The listing is to be reproduced in full, with no character altered.
Segment Start: Data provided
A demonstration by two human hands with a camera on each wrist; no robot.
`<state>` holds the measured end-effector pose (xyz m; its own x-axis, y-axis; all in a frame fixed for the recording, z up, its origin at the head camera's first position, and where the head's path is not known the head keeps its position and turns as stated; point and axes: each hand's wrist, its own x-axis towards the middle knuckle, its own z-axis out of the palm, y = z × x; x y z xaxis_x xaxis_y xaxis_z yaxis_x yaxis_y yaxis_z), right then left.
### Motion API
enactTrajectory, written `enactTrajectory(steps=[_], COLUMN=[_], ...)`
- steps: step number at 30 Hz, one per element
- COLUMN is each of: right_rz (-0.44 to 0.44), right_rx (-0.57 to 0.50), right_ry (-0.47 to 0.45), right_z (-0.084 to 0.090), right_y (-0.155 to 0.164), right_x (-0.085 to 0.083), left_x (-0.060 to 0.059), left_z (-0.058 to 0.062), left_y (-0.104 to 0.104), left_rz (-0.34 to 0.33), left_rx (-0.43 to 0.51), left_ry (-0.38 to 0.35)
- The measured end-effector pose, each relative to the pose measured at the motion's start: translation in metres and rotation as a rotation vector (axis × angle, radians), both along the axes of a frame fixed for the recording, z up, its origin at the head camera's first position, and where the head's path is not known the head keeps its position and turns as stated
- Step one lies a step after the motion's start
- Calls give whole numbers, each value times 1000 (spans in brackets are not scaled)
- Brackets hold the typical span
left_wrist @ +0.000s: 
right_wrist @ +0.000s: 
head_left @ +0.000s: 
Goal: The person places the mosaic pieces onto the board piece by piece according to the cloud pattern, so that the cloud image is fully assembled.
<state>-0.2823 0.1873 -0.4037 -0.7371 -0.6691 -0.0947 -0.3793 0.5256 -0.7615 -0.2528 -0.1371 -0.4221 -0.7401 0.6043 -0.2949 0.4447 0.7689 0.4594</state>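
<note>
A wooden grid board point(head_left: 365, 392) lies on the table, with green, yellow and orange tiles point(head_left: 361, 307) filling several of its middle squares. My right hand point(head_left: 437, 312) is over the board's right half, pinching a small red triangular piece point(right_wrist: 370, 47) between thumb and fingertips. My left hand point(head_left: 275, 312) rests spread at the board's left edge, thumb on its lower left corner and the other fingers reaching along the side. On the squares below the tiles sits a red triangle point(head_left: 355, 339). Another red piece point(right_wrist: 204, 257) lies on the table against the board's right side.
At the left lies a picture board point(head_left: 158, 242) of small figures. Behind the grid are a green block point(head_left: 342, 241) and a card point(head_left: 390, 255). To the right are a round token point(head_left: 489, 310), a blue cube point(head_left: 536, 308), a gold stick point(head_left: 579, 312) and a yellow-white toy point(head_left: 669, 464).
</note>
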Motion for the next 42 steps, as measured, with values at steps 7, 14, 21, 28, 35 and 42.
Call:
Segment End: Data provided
— Task answer —
A demonstration by two human hands with a camera on each wrist; no robot.
`<state>` holds the measured end-effector pose (xyz m; its own x-axis, y-axis; all in a frame fixed for the recording, z up, its origin at the head camera's first position, and where the head's path is not known the head keeps its position and turns as stated; point and axes: each hand's wrist, its own x-axis towards the middle knuckle, its own z-axis out of the palm, y = z × x; x y z xaxis_x xaxis_y xaxis_z yaxis_x yaxis_y yaxis_z), right then left.
### Motion API
enactTrajectory, written `enactTrajectory(steps=[_], COLUMN=[_], ...)`
- steps: step number at 30 Hz, one per element
- COLUMN is each of: right_rz (-0.44 to 0.44), right_rx (-0.57 to 0.50), right_ry (-0.47 to 0.45), right_z (-0.084 to 0.090), right_y (-0.155 to 0.164), right_x (-0.085 to 0.083), left_x (-0.060 to 0.059), left_z (-0.058 to 0.062), left_y (-0.104 to 0.104), left_rz (-0.34 to 0.33), left_rx (-0.43 to 0.51), left_ry (-0.38 to 0.35)
- The measured end-effector pose, each relative to the pose measured at the motion's start: translation in metres and rotation as a rotation vector (axis × angle, radians), both along the axes of a frame fixed for the recording, z up, its origin at the head camera's first position, and where the head's path is not known the head keeps its position and turns as stated
- Step one lies a step after the motion's start
- Calls give whole numbers, each value times 1000 (spans in brackets are not scaled)
- Brackets hold the typical span
left_wrist @ +0.000s: 
right_wrist @ +0.000s: 
head_left @ +0.000s: 
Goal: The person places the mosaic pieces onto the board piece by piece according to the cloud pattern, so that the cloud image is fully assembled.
<state>-0.2823 0.1873 -0.4037 -0.7371 -0.6691 -0.0947 -0.3793 0.5256 -0.7615 -0.2528 -0.1371 -0.4221 -0.7401 0.6043 -0.2949 0.4447 0.7689 0.4594</state>
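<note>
A wooden grid board point(head_left: 365, 392) lies on the table, with green, yellow and orange tiles point(head_left: 361, 307) filling several of its middle squares. My right hand point(head_left: 437, 312) is over the board's right half, pinching a small red triangular piece point(right_wrist: 370, 47) between thumb and fingertips. My left hand point(head_left: 275, 312) rests spread at the board's left edge, thumb on its lower left corner and the other fingers reaching along the side. On the squares below the tiles sits a red triangle point(head_left: 355, 339). Another red piece point(right_wrist: 204, 257) lies on the table against the board's right side.
At the left lies a picture board point(head_left: 158, 242) of small figures. Behind the grid are a green block point(head_left: 342, 241) and a card point(head_left: 390, 255). To the right are a round token point(head_left: 489, 310), a blue cube point(head_left: 536, 308), a gold stick point(head_left: 579, 312) and a yellow-white toy point(head_left: 669, 464).
</note>
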Motion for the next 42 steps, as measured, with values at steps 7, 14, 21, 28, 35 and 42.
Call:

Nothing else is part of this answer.